JP – Sim, poderão chegar, desde que seja
implementada uma solução que passe por alargar a resposta pública em cuidados continuados e paliativos, garantindo a resposta às necessidades em todo o território nacional.
HN – O que é que farão pelos cuidadores informais?
JP – Para o PCP as medidas necessárias a um efetivo reconhecimento do papel do cuidador informal devem assentar em políticas que promovam uma estratégia de desenvolvimento e consolidação da resposta dos serviços públicos, designadamente dos cuidados de saúde primários, hospitalares e continuados integrados e a concretização de uma rede pública de qualidade de apoio às famílias, às crianças e idosos e às pessoas com deficiência.
HN – Qual o papel, se é que existe, que atribuem ao setor privado na prestação de cuidados de saúde à população? E do setor social?
JP – O papel do setor privado e do setor social, na prestação de cuidados de saúde, é supletivo do SNS. O Estado só deve recorrer ao setor privado nas situações em que não consiga garantir as necessidades de saúde dos portugueses. Fazê-lo de forma temporária, até que o serviço público concretize as medidas que permitam cobrir essas necessidades.
HN – A “libertação do País da submissão ao Euro e das imposições e constrangimentos da EU” é uma das vossas lutas. Qual seria o impacto desse afastamento na saúde?

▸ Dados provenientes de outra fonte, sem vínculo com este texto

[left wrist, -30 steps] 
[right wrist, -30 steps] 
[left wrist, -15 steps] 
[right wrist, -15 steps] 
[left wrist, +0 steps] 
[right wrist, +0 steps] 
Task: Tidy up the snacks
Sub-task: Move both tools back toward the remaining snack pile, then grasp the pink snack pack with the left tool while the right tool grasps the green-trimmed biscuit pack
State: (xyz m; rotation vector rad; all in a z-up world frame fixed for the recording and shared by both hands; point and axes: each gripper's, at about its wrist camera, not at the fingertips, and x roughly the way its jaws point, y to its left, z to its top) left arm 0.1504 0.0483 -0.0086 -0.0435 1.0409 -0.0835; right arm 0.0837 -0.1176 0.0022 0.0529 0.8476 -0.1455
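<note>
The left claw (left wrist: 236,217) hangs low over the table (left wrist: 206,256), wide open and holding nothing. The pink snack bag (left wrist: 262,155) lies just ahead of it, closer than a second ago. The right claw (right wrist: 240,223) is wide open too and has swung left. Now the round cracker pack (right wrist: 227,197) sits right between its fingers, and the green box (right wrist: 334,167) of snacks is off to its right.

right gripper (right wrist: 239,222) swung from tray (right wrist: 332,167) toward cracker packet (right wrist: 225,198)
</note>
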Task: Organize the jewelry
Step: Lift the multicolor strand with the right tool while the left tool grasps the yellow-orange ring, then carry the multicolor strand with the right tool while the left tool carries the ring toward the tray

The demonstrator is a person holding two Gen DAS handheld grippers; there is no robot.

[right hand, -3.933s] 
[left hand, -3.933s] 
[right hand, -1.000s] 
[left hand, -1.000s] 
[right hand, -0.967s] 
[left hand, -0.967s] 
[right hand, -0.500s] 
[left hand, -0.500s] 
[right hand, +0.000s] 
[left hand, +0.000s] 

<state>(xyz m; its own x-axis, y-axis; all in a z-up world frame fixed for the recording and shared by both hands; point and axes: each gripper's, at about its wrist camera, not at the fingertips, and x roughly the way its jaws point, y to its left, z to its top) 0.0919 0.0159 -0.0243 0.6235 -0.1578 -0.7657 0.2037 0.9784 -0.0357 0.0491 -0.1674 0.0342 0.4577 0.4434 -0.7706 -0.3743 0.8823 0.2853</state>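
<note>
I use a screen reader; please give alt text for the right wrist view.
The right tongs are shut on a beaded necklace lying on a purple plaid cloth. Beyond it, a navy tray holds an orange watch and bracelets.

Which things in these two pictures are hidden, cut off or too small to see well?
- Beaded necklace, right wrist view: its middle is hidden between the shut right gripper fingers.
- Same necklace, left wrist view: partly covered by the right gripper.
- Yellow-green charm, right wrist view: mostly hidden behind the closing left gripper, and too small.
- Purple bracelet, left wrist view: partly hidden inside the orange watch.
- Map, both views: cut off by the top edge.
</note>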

JP – Os impactos serão positivos, pois vão permitir ao Estado português fazer os investimentos necessários, sem que esteja sujeito aos constrangimentos colocados pela UE. Estes constrangimentos estiveram muito presentes
durante a pandemia e o processo de aquisição das vacinas.
HN – Será a prevenção uma das vossas prioridades? Portugal continuará a ter, como lamentam vários especialistas, um “serviço nacional de doença”?
JP – A denominação não é justa. O que existe, de facto, é o negócio da doença como consequência da desvalorização a que tem sido sujeito o SNS, por sucessivos governos, cujo objetivo é transferir para o setor privado uma parte significativa da prestação de cuidados de saúde. Privados que não investem um cêntimo na prevenção e na promoção da saúde, apenas no tratamento, transformando a sua atividade num negócio. Durante a pandemia, alguns fecharam instalações, ou colocaram como questão fundamental saber quanto o Estado pagava, para depois decidirem aceitar ou não pessoas infetadas com o vírus.
A única garantia de chegar a todos os que necessitam de prestação de cuidados de saúde é reforçar o SNS público, universal, geral e gratuito.
HN – Corremos realmente o risco de perder o Serviço Nacional de Saúde? Se sim, é possível inverter o cenário na próxima legislatura?
JP – Em Portugal, existe força suficiente para defender o SNS, apesar da ofensiva a que tem
sido sujeito. A direita, em muitas situações com
o apoio do PS, tem um projeto político que passa pela criação de um sistema de saúde a duas velocidades: um serviço público desvalorizado a funcionar em mínimos para os mais pobres e outro recorrendo a privados e aos seguros de saúde.